→ **What needs to be done**
Scan the material and copy every line in which "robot" appears.

→ **Information provided**
::::
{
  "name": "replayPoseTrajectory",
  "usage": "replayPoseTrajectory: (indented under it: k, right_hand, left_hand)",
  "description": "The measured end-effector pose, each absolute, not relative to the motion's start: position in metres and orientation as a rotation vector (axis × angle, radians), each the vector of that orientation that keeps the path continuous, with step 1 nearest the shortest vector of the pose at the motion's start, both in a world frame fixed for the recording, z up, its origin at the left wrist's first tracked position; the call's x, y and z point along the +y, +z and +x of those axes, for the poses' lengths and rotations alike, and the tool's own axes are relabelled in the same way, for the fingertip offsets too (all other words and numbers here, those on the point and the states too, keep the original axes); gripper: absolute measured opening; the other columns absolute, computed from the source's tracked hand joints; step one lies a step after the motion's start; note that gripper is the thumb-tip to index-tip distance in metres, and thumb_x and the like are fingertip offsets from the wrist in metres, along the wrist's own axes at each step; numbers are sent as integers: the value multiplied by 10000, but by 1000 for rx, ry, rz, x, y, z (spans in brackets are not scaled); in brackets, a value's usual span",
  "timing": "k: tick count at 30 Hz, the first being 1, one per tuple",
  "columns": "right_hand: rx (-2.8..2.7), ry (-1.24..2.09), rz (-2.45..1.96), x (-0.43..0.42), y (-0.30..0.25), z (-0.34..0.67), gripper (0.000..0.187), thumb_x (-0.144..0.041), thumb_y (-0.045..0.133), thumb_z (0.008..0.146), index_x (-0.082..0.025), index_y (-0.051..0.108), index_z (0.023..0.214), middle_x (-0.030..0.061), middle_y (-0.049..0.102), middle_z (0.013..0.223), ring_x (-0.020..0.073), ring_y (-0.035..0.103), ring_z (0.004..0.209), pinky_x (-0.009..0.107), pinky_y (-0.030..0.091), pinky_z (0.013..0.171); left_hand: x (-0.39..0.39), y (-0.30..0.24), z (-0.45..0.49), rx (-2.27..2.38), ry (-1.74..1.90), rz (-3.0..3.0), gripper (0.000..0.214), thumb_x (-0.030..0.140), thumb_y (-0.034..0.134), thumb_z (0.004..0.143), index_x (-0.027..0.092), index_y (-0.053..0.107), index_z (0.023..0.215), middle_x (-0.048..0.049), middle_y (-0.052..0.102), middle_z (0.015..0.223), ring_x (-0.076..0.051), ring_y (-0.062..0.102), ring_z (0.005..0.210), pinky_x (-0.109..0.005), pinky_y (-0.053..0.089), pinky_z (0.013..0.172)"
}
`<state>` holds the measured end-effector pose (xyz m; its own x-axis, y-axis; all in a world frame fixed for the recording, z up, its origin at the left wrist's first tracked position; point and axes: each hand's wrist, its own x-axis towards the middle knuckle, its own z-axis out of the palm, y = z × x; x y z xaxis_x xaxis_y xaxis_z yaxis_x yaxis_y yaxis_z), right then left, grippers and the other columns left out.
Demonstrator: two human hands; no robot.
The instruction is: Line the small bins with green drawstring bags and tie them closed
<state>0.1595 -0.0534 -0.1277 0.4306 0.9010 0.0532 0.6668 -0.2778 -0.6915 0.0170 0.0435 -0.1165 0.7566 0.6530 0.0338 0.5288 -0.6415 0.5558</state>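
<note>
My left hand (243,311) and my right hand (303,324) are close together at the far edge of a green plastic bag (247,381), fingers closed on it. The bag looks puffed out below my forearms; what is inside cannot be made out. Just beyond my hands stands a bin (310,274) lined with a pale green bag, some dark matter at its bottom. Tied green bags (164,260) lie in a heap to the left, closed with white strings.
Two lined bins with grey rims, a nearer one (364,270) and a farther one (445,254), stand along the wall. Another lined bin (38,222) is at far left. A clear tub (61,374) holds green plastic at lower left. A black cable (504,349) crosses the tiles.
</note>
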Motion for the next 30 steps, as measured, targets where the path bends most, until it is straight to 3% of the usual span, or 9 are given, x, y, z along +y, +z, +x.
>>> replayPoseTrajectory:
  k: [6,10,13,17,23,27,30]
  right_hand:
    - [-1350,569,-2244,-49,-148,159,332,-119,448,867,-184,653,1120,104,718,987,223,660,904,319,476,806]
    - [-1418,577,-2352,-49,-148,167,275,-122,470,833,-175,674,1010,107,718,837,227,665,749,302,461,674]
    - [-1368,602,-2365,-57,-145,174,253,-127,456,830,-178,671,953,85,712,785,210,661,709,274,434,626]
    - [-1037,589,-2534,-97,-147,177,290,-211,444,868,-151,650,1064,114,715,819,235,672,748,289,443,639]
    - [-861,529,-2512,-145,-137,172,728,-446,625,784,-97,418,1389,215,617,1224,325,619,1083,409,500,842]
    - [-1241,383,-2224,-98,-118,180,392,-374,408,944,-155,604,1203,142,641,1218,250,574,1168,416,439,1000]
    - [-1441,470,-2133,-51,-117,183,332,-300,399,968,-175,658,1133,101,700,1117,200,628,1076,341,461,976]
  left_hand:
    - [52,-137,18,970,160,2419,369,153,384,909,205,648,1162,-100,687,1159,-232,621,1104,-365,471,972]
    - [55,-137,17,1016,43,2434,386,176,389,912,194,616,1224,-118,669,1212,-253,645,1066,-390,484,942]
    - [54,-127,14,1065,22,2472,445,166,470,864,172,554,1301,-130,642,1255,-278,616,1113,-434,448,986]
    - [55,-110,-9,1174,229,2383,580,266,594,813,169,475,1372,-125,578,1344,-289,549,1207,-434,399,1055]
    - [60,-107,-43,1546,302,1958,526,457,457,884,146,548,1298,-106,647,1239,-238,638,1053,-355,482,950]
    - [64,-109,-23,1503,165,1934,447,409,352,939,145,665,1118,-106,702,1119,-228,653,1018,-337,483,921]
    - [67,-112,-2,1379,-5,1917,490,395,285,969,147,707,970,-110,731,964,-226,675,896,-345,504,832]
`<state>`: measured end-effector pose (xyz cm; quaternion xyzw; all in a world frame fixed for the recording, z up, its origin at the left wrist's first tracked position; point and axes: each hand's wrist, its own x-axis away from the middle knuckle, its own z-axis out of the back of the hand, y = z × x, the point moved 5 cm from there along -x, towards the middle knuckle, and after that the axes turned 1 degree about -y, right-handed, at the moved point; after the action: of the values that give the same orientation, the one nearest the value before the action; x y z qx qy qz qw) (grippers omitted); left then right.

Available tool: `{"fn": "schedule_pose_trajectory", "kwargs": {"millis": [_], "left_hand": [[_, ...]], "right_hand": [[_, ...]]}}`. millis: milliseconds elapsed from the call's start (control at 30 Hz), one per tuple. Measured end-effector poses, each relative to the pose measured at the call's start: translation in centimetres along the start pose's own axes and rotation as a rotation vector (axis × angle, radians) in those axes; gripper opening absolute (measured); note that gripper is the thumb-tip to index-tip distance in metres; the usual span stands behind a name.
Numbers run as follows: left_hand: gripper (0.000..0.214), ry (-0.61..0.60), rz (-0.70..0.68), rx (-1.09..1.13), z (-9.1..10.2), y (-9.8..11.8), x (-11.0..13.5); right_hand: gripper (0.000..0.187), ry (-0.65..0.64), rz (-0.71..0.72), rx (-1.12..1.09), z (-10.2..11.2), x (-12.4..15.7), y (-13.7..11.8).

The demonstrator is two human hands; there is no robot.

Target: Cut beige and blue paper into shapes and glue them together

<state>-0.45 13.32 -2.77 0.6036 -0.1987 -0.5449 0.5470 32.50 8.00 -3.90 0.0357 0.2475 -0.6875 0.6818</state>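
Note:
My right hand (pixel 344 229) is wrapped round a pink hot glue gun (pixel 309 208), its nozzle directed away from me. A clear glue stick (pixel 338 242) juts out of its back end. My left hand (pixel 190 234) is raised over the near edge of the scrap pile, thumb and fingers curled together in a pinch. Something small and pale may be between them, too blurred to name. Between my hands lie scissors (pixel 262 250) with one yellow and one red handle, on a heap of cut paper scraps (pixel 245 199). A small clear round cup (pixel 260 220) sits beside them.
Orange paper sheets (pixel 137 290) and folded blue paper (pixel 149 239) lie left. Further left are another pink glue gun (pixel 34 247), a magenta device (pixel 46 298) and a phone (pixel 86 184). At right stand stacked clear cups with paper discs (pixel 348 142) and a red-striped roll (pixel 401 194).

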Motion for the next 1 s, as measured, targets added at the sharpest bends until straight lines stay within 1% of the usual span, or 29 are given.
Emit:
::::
→ **The completed task**
Demonstrator: two human hands; no robot.
The demonstrator is two human hands; there is no robot.

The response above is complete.